> [AIM OF THE EXERCISE] Exactly as written, write out the lines below from the first to the one containing "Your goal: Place", inclusive. Pictures do not belong in the copy.

::::

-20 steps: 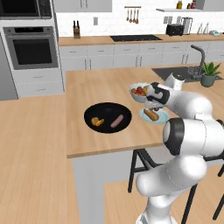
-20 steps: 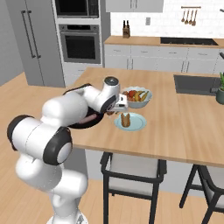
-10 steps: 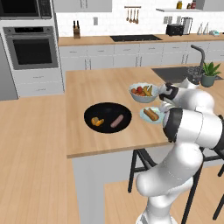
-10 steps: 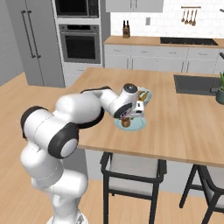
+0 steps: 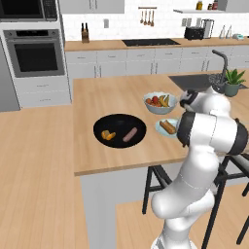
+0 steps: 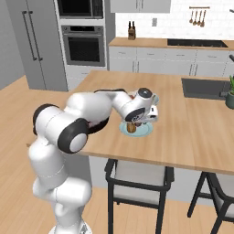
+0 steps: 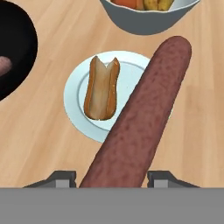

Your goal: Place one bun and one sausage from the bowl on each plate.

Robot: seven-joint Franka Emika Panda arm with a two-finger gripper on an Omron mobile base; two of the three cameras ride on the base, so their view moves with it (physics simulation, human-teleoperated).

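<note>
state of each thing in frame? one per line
gripper: closed on a sausage, above the pale blue plate
held sausage: in the jaws, not yet on the plate
pale blue plate: on the counter, one bun on it
bun on the plate: lying flat, split side up
black bowl: holds one bun and one sausage
fruit bowl: upright, full of fruit
</note>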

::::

> [RESULT BELOW]
-20 steps: 
-20 steps: 
-10 steps: 
-10 steps: 
+0 steps: 
+0 steps: 
+0 steps: 

Your goal: Place one bun and one sausage from the bowl on each plate.

Here is where the answer stops.